**Exercise brief**. Every line below between the line holding "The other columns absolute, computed" and the line holding "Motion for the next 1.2", inclusive, should be repeated exactly, and all other lines omitted.

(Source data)

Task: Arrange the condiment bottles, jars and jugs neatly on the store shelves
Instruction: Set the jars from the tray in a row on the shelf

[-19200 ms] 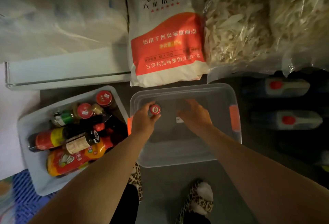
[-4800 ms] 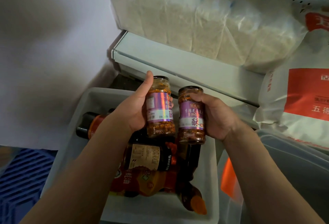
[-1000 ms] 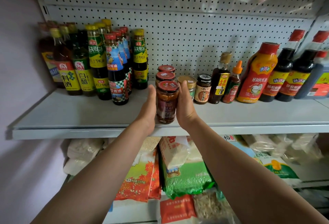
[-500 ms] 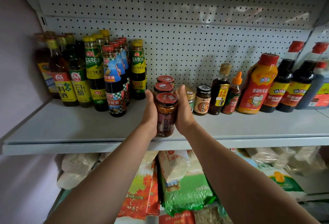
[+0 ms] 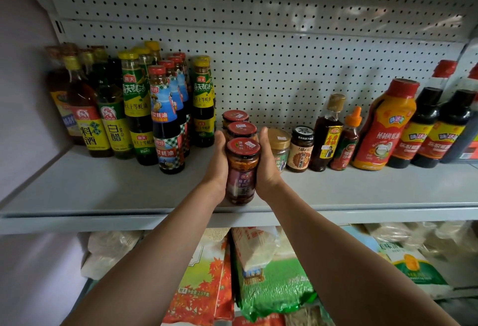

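Note:
Three red-lidded chili sauce jars stand in a single file on the grey shelf [image 5: 103, 191], running from front to back. The front jar [image 5: 242, 170] is near the shelf's edge, with the middle jar [image 5: 241, 130] and the back jar [image 5: 235, 116] behind it. My left hand [image 5: 216, 167] lies flat against the left side of the row. My right hand [image 5: 267, 167] lies flat against its right side. Both thumbs point up, and the fingers reach back along the jars, mostly hidden.
Tall sauce and vinegar bottles [image 5: 137, 108] crowd the shelf's left. Right of the jars stand a gold-lidded jar [image 5: 279, 144], a dark-lidded jar [image 5: 301, 149], small bottles and a big orange bottle [image 5: 382, 129]. A pegboard [image 5: 284, 54] backs the shelf. Bagged goods [image 5: 269, 281] fill the shelf below.
Both hands stay pressed on either side of the jar row, which looks unmoved on the shelf. Only the view has shifted slightly.

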`<state>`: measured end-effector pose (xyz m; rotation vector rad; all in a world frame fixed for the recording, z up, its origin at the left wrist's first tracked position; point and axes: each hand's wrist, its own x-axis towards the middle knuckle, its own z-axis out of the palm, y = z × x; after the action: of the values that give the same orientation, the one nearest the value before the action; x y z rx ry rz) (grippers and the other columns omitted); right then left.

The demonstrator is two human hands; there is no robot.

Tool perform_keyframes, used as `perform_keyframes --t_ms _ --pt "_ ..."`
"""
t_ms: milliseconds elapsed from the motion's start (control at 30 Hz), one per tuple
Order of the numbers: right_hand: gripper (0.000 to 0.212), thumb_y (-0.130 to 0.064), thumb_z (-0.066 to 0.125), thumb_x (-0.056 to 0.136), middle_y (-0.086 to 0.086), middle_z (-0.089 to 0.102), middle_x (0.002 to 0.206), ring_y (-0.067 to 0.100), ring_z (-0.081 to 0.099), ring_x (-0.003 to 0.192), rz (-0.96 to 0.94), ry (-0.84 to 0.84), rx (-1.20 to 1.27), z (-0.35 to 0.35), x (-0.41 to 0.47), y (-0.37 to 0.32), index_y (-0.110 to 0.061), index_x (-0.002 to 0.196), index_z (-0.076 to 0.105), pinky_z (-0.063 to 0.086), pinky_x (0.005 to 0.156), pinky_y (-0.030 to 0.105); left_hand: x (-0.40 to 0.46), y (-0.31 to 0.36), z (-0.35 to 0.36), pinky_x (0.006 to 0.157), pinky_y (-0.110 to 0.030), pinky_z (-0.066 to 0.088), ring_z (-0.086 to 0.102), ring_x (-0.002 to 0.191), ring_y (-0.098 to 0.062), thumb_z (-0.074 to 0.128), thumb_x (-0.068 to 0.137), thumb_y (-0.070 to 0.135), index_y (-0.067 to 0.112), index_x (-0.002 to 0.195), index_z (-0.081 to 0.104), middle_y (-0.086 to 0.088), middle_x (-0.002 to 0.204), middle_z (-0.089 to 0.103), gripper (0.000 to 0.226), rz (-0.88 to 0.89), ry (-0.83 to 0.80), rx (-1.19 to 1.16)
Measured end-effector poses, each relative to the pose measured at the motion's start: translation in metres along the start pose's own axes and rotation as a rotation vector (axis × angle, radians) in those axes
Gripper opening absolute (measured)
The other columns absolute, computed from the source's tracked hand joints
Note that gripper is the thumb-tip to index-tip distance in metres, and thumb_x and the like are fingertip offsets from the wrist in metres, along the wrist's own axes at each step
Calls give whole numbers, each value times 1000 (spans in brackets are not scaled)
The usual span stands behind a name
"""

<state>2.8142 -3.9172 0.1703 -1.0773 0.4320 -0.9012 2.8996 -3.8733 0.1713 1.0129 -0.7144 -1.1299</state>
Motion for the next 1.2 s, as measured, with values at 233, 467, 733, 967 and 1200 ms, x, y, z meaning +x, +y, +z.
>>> perform_keyframes --t_ms 233,467,733,967,1200 --pt "64 -62 19 103 7 60 141 24 53 135 -81 29 -170 -14 -12 -1 -24 137 58 37 116 47 -5 29 -5 71 -1 45 56 90 25 26 101 63 68 103 63 38 105 66 37 191 47 507" --pt "78 -72 53 88 -10 44 155 9 38 145 -35 -84 -323 -31 -42 8 -34 153 37 34 119 37 10 72 4 124 -46 -3 -15 151 -13 34 104 50 33 158 15 10 165 -9 60 83 -131 955" --pt "82 -44 68 88 -1 48 152 15 46 140 -63 -141 -477 -34 -47 5 -23 157 29 35 119 45 20 72 -4 121 -34 11 -2 152 -10 48 104 32 29 154 31 14 165 1 53 98 -145 961" --pt "58 -29 63 96 4 60 139 16 57 128 -86 -109 -519 -30 -49 7 -17 148 43 45 109 34 23 85 -9 121 -34 11 5 152 -13 45 105 20 30 152 36 12 165 6 49 62 -211 967" --pt "57 -32 61 95 3 60 138 16 56 129 -76 -132 -545 -31 -50 7 -17 147 43 45 110 35 27 106 -7 117 -31 13 4 151 -13 66 64 67 39 155 22 17 165 -4 105 -96 -366 1200"
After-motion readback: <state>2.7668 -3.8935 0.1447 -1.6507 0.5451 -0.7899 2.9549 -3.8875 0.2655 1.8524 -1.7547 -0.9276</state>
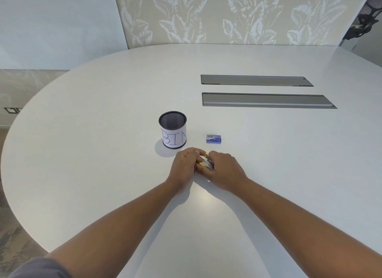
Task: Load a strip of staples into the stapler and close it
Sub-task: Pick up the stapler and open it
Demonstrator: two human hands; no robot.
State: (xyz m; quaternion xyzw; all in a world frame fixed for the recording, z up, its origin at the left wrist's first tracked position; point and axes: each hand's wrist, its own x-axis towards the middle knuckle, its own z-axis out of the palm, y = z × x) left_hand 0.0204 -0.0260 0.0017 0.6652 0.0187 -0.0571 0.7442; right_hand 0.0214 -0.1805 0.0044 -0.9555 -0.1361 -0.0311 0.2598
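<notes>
Two bare forearms reach in from the bottom edge and meet over the middle of the white bench (103, 174), and right there the left hand (184, 168) and the right hand (224, 169) are closed in on a small stapler (207, 162) between them, both gripping it with curled fingers; silver metal and yellow ends peek out from the gap, but the fingers cover too much to tell whether it's swung open or whether a strip sits inside. Just beyond the right hand, apart from it, a small blue staple box (213, 138) lies flat on the bench. Off to its left, near the left hand's knuckles but not touching, a black mesh cup (172, 130) stands upright, wrapped in white paper with "BIN" handwritten across it. Farther back on the right, two long grey cable-tray lids (266, 100) sit recessed in the bench top, one behind the other. Behind the bench a wall panel with a pale leaf pattern (227, 15) fills the background, and a dark mesh office chair (368, 13) shows at the top right corner
</notes>
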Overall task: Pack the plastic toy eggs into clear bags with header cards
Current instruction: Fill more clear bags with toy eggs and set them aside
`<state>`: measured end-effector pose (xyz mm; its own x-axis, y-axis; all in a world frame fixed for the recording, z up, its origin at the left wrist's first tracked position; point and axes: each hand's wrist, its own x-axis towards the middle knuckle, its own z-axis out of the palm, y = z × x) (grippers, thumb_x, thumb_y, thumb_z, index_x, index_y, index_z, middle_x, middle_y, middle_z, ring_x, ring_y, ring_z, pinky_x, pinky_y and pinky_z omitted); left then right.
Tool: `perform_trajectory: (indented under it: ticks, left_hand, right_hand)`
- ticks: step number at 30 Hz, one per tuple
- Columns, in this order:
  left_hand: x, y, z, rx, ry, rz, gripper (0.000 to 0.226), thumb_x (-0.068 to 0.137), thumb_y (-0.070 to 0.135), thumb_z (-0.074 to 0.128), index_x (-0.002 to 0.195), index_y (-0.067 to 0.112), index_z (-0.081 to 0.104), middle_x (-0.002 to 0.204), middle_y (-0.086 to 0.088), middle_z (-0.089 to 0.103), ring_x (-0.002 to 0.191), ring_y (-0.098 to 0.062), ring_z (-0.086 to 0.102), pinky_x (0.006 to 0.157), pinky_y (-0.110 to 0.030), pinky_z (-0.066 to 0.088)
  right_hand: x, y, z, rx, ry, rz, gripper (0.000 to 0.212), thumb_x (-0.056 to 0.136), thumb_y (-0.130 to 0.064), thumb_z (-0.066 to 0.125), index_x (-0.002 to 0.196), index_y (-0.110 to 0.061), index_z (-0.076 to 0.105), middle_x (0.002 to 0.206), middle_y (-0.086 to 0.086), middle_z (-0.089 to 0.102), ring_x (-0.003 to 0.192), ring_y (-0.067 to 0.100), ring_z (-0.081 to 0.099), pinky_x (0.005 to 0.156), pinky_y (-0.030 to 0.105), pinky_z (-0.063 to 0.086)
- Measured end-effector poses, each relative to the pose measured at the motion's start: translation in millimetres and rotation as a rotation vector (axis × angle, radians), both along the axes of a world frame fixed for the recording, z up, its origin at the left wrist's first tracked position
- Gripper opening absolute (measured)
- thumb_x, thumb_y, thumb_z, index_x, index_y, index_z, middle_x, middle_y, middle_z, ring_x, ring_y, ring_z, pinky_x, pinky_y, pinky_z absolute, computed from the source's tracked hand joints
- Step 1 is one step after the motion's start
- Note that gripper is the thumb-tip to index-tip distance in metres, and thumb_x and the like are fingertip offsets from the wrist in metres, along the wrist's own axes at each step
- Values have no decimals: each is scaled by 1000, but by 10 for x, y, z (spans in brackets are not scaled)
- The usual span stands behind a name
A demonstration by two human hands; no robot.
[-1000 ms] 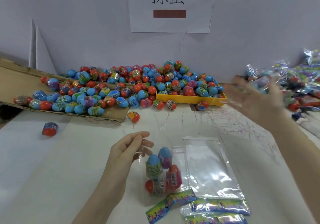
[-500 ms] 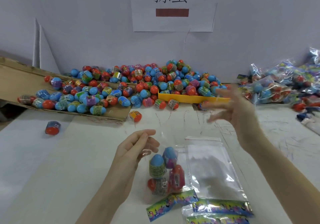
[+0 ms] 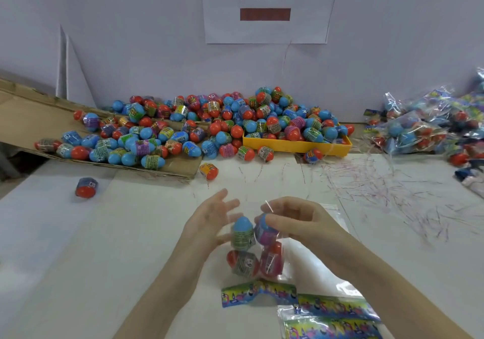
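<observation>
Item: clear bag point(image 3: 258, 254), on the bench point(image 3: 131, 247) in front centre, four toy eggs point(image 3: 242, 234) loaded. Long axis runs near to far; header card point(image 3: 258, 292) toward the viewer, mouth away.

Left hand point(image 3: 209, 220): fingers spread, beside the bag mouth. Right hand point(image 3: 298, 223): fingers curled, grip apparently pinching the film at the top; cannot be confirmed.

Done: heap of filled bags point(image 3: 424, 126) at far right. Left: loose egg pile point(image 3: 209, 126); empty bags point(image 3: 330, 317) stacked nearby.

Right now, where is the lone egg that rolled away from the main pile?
In the head view, the stray egg lies alone on the white table, far left, in front of the cardboard sheet and well left of the left hand.
</observation>
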<state>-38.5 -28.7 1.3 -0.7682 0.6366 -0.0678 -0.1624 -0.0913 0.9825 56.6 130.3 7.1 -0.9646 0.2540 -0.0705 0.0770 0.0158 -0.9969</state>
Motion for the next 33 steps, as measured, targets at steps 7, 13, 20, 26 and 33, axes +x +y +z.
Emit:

**Answer below**.
The other columns absolute, computed from the source's tracked hand joints
Note that gripper is the thumb-tip to index-tip distance in metres, and thumb_x and the like are fingertip offsets from the wrist in metres, along the wrist's own axes at each step
Calls give whole numbers, each value times 1000 (spans in brackets are not scaled)
The usual span stands behind a name
"""

<state>2.8142 -3.9172 0.1703 -1.0773 0.4320 -0.9012 2.8996 -3.8733 0.1713 1.0129 -0.7144 -1.1299</state>
Motion for the next 1.2 s, as measured, with values at 233, 467, 733, 967 and 1200 ms, x, y, z meaning +x, +y, +z.

This exercise has nothing more to it.